[Data shown — start]

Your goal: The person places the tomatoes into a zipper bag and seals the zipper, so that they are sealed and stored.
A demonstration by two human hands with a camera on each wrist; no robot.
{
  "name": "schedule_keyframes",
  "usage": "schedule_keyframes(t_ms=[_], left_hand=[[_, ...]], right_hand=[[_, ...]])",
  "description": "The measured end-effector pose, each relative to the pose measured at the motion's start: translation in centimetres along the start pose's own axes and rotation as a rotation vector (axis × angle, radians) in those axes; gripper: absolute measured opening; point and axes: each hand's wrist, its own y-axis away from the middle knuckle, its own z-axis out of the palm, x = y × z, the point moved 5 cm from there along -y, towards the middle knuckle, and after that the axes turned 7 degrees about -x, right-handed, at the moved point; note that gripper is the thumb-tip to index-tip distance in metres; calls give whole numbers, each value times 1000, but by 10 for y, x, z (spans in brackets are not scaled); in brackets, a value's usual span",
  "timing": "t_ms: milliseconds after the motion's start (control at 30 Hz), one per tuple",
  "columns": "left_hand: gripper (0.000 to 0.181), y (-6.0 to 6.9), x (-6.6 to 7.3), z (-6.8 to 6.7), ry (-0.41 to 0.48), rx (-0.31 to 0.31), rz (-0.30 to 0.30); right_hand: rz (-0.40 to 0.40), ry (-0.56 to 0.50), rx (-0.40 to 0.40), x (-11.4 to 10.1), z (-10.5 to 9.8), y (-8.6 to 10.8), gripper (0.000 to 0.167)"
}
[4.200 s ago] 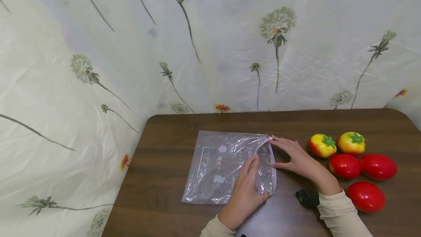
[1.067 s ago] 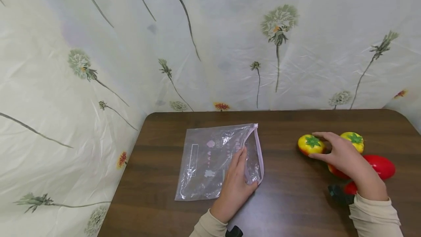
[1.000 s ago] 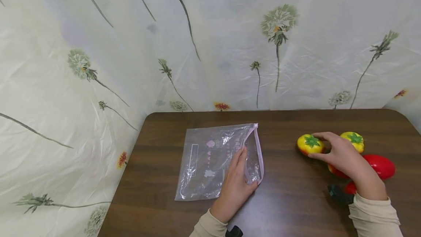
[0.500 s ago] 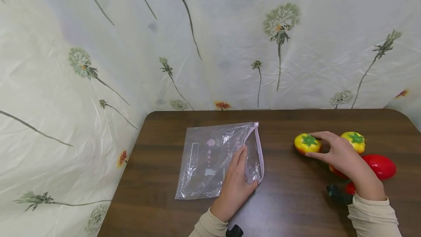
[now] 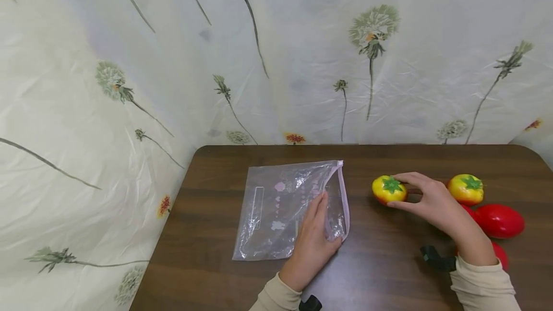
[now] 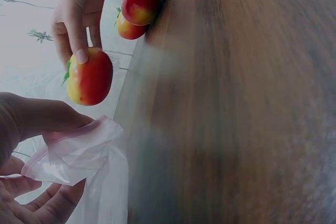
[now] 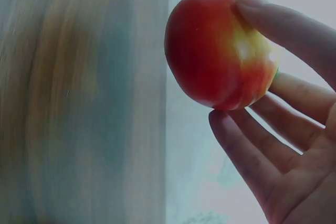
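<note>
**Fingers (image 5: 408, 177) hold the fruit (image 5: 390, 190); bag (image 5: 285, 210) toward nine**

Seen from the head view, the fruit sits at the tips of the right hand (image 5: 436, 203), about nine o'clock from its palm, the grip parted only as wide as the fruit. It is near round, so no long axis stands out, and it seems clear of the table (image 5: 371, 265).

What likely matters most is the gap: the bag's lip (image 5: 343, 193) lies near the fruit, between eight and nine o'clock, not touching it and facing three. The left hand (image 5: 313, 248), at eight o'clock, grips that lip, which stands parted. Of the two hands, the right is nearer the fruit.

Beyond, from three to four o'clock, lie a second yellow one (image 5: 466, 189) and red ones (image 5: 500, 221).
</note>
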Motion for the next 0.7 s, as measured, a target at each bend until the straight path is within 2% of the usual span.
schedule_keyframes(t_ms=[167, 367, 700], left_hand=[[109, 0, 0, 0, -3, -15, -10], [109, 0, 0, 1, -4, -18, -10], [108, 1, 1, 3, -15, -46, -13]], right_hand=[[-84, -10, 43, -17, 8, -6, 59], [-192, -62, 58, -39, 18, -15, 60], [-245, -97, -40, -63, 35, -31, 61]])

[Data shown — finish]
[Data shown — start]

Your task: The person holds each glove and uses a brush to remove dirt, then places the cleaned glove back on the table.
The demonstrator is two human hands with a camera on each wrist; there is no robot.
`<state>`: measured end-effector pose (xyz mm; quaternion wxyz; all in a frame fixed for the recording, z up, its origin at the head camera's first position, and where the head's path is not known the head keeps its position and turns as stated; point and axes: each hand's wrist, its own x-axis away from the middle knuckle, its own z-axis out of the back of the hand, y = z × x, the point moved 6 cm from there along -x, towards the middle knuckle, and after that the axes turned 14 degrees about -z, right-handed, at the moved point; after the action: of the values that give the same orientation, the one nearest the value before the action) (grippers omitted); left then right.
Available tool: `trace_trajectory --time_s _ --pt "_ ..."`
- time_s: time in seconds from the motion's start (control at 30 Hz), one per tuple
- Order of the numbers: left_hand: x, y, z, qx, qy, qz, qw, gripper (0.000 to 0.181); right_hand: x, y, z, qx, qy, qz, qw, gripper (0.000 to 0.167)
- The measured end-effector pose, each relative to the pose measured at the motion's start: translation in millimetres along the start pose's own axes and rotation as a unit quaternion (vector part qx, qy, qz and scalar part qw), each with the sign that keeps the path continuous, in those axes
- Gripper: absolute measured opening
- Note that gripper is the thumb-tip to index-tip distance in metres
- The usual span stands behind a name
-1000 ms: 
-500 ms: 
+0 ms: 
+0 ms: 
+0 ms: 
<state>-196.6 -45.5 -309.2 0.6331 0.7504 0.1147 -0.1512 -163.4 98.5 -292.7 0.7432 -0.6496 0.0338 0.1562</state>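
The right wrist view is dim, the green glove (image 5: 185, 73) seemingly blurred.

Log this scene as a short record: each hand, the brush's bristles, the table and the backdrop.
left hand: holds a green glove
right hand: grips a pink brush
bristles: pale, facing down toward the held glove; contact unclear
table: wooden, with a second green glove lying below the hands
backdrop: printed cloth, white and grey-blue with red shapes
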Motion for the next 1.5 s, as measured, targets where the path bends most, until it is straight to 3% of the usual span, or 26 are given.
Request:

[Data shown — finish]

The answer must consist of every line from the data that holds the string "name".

» The completed task:
  "name": "schedule_keyframes",
- The usual span stands behind a name

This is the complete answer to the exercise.